Becoming a member of SFC starts with an application. Companies join by completing a Best Practices Agreement, including the Commitment Pledge and describing their ongoing efforts to reduce energy consumption, better manage their supply chain, and implement outreach and education initiatives. Additionally, they pay dues on a scale based on their sales or institutional budget.
As members, they gain access to a media tool kit that allows them to add the SFC branding to their websites, alerting customers of their commitment to sustainability. In combination with a network of diverse and like-minded companies, SFC also partners with environmental leaders such as National Wildlife Federation, Rainforest Alliance, and World Wildlife Fund. This alignment allows SFC and its members to have a guided, balanced, and informed perspective as they pursue their sustainability goals.
Branching off from SFC is their sister effort, the Sustainable Furnishings Education Fund (SFEF). The mission of SFEF is to educate furniture consumers, designers, and the residential furnishing industry on making sustainable choices and on the impact of their choices in materials, products, and services. SFC defines sustainable furnishings as products that are made and distributed in ways that protect our planet. By purchasing through their network, consumers support companies that are working to reduce their environmental footprint, while gaining healthier products and design services in the process.

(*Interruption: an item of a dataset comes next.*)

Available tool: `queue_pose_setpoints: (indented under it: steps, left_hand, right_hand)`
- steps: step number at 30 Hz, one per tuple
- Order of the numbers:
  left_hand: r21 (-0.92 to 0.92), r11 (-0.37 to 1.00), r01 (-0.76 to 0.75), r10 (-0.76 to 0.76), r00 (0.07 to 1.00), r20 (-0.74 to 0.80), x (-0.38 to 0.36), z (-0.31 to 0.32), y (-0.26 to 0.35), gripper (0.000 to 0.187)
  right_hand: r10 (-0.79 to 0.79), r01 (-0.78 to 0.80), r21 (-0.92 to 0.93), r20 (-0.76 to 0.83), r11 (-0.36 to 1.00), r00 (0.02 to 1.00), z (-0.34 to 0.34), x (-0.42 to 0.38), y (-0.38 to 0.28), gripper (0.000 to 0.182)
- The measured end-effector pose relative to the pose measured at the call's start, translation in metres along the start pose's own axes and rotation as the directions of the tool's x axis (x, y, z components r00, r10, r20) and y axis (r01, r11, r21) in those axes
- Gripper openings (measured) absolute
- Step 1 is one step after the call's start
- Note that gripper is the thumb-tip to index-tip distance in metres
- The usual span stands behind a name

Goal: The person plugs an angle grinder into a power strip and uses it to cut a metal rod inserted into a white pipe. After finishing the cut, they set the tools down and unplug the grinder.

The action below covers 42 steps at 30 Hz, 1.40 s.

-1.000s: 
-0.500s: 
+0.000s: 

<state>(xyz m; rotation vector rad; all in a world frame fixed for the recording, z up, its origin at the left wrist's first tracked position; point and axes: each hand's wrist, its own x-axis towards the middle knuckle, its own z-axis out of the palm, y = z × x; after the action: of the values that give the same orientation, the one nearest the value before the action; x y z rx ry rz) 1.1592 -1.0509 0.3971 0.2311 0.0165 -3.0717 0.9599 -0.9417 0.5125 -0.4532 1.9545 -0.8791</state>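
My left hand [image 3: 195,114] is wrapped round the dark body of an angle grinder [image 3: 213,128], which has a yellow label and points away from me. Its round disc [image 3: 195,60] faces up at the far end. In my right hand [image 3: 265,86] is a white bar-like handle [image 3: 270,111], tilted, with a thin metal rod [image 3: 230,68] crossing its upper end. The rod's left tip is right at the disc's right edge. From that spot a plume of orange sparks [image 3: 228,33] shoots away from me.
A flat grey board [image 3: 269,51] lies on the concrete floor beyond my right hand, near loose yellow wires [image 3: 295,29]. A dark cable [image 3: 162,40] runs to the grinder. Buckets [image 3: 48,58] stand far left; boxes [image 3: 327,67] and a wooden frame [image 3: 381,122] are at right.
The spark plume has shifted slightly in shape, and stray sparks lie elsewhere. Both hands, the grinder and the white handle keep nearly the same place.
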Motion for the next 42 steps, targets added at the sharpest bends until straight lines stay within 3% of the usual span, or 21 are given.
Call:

“Design decisions are important not only for the beauty, comfort and functionality of our homes, but also for the functionality of our future,” says Susan Inglis, Executive Director of the Sustainable Furnishings Council. “When we choose products that were made without harming the environment and that are not laden with harmful chemicals, we are supporting the possibility of sustaining a healthy future. That is inner beauty and we at SFC are pleased to help every home find it.”
In the spirit of education, SFC also champions a popular program known as Green Leaders Certified Sustainability Training. The course is a total of six hours long and provides an overview of sustainability issues, applicable advice for growing an eco-friendly furnishing business, and helpful implementation plans. Program participants gain expert level sustainability knowledge and become recognized as a GREEN Accredited Professional. This outreach creates more leaders fighting for a better world, striving towards healthier interiors for both people and the planet.
How does the average consumer apply this new-found knowledge? There’s a resource for that, too. SFC has curated a “Quick Buying Guide” that demonstrates how we can ask the right questions when purchasing our furniture. Some of the themes include how it’s made, where it comes from, and the ethos of the company.
Making an effort to preserve our natural resources and protect the environment should be at the top of the list when purchasing new furniture. Next time you eye a new piece of furniture, remember where it came from — it’s just as important as where it will go in your home.
Editor’s Note: Our cover story features Angelo Surmelis, who has been a member with the North Carolina Sustainability Council for more than ten years. He practices sustainability in designing as well making sure his furniture line is eco-friendly — right down to the packaging and how it is shipped to customers.